Cela donne aux rouges un caractère plus sourd, plus grave, plus « thunk ». C’est le choix par défaut pour le jeu, parce qu’un linéaire léger est facile à enfoncer de façon répétée, et un choix fréquent pour qui écrit près d’autres personnes. La contrepartie : sans bosse, rien ne vous signale qu’une touche a été enregistrée, alors on enfonce chaque touche à fond — ce qui explique que les rouges finissent parfois plus bruyants en pratique que la fiche technique ne le laisse croire.
Marron — tactile sans le clic
Un switch marron porte sur sa tige une bosse que l’on sent comme une résistance à mi-course, mais aucun mécanisme de clic. On obtient le retour d’un bleu avec à peu près le niveau sonore d’un rouge. D’où la recommandation standard des marrons pour le bureau.
C’est aussi la famille la plus discutée. La bosse de beaucoup de marrons est assez discrète pour que les passionnés les surnomment « rouges qui grattent », et la tactilité varie énormément d’un fabricant à l’autre. Si vous aimez le retour tactile et que les marrons vous déçoivent, c’est une réaction très répandue, pas un défaut de goût.
Le vocabulaire du son
- Clack : aigu et sec. Plastique fin, boîtier creux, montage sur plaque. C’est le clavier de bureau classique à switches bleus.
- Thock : grave, profond et amorti. Il vient de la masse et de l’amortissement plus que du switch : boîtier lourd, mousse à l’intérieur, keycaps épais. C’est le son que visent la plupart des montages de passionnés.
- Creamy : doux et arrondi, débarrassé du tranchant des aigus. En général un linéaire lubrifié.
- Ping : une résonance métallique après la frappe, due au ressort qui vibre dans le boîtier. Considéré comme un défaut, il se corrige d’ordinaire au lubrifiant.
- Marble ou poppy : le son clair et rond de certains linéaires lubrifiés dans un boîtier bien amorti.
L’essentiel à comprendre, c’est que la plus grande part de ce que vous entendez n’est pas le switch. Le matériau du boîtier, le type de montage, la plaque, la mousse, l’épaisseur des keycaps et jusqu’à la surface du bureau y contribuent au moins autant. Deux claviers aux switches identiques peuvent sonner de façon complètement différente.
Lequel choisir
- Seul dans une pièce et vous voulez le retour → bleu.
- Pour jouer, ou si vous partagez la pièce → rouge.
- Au bureau, ou si vous hésitez → marron.
- Vous cherchez le son grave des passionnés → n’importe quel linéaire dans un boîtier lourd rempli de mousse.
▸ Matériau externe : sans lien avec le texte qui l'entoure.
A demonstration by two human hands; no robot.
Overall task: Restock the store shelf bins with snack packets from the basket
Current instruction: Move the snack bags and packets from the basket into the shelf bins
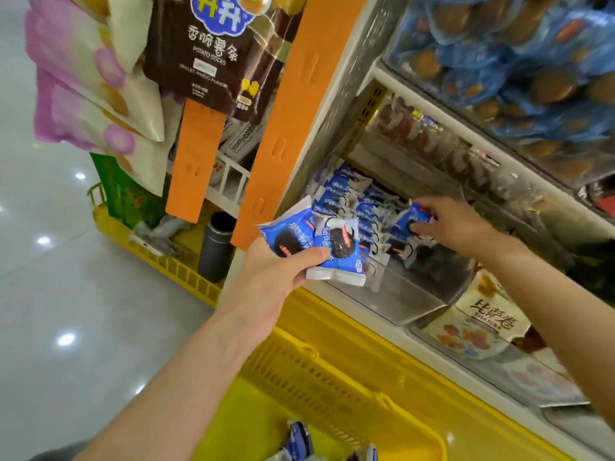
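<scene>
The shelf (377,76) fills the right of my view, its upper bins stacked with other snacks. Below it sits the yellow basket (332,371), where a few blue packets (299,440) still lie at the bottom. I am filling the clear bin (392,294) on the lower shelf. It already holds a standing row of blue-and-white packets (346,194) at its far end, while the near end looks open. My left hand (276,274) waits just outside the bin's corner, thumb clamped over two packets (319,244) fanned against my fingers. My right hand (456,224) is inside the bin, well apart from the left, with its fingertips pinching one packet (407,221) at the end of the row. These look like light, puffy film wrappers, slick to the touch, each with what looks like a soft dark cake inside that would crush if squeezed. I judge it best to hold each one by its sealed edge or lightly across the flat faces, and to set it upright against its neighbour so the row does not topple.
</scene>
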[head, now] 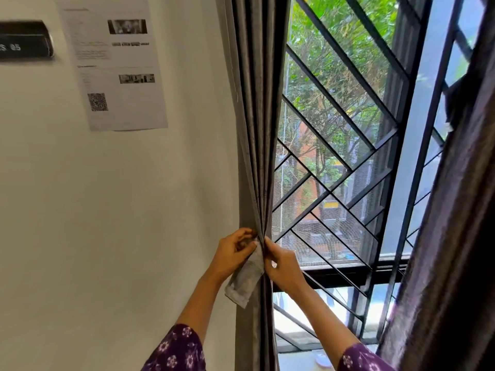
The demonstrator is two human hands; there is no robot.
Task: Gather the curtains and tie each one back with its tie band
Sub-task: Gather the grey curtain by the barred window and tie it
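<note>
The grey left curtain [258,108] hangs gathered into tight folds against the wall beside the window. My left hand [232,254] pinches the grey tie band [245,279] at the bunched waist of the curtain; the band's loose end hangs down and to the left. My right hand [281,263] grips the same gathered spot from the right side, fingertips pressed into the folds. Whether it also holds the band's other end is hidden. A second, dark curtain [452,236] hangs at the right edge, apart from both hands.
A window with a black diagonal metal grille [334,145] and a mesh screen fills the middle. A printed sheet [115,62] is stuck on the white wall at the left, beside a dark wall-mounted device [25,40]. Trees stand outside.
</note>
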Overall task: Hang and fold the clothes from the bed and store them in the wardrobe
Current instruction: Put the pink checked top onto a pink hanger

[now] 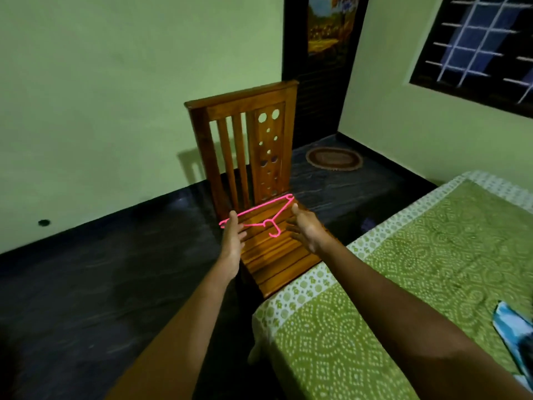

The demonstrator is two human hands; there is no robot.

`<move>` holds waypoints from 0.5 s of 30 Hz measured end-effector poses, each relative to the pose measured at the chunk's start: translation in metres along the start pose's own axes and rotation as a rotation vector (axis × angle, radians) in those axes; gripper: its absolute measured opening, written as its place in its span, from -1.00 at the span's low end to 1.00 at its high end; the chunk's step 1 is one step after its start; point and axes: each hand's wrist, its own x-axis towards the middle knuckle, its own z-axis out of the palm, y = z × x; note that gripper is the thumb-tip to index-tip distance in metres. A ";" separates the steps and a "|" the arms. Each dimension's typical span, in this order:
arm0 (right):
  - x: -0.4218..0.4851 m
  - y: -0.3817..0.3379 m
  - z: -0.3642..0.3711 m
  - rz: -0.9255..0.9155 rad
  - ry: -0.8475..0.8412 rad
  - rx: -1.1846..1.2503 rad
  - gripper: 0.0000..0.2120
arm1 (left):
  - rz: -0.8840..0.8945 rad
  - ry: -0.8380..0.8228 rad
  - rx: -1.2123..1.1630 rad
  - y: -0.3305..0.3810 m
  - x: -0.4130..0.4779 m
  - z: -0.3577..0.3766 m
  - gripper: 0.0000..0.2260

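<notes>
A pink plastic hanger (261, 211) lies on the slatted seat of a wooden chair (277, 258), hook toward me. My left hand (232, 236) reaches to the hanger's left end with straight fingers touching it. My right hand (305, 229) hovers by the hanger's right end, fingers spread, thumb close to the corner. Neither hand grips anything that I can see. A blue and white garment (510, 327) shows at the right edge on the bed (360, 327).
The bed has a green patterned sheet and its corner touches the chair's front. Dark floor (86, 284) stretches to the left. A dark door (317, 96) with an oval mat (334, 158) is behind the chair, and a barred window (484, 44) is on the right wall.
</notes>
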 end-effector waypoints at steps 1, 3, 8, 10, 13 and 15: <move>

Les entendre sur un téléphone
Kibo amène ces sons sur le clavier de l’iPhone. Clicky, c’est le switch bleu : aigu et sonore. Linear, c’est le rouge : doux et discret. Tactile, c’est le marron, avec sa bosse. Thock est le son profond et amorti d’un clavier modifié, et Cream un linéaire lubrifié dont le tranchant aigu du clic a été entièrement retiré. Il y a 17 sons en tout, dont Typewriter, Wood, Glass, Bubble, Retro 8-bit et un mode Piano qui donne à chaque touche une note d’une gamme pentatonique. C’est gratuit et cela fonctionne avec l’accès complet désactivé.
Questions fréquentes
Quel est le switch le plus silencieux ?
Un linéaire lubrifié (famille rouge) dans un boîtier amorti. Les variantes silencieuses vont plus loin en ajoutant des amortisseurs en caoutchouc dans le switch lui-même, ce qui supprime l’essentiel du bruit de fond de course au prix d’un toucher un peu mou.
Quelle différence entre tactile et clicky ?
Tactile, c’est ce que l’on sent : une bosse à mi-course. Clicky, c’est ce que l’on entend : un mécanisme distinct qui produit un bruit sec. Les bleus sont les deux ; les marrons seulement tactiles ; les rouges ni l’un ni l’autre.
Les keycaps changent-ils vraiment le son ?
Considérablement. Des keycaps épais produisent un son plus grave et plus plein que des keycaps fins, et le matériau compte aussi. Les keycaps et l’amortissement du boîtier expliquent généralement davantage le son perçu que le choix du switch.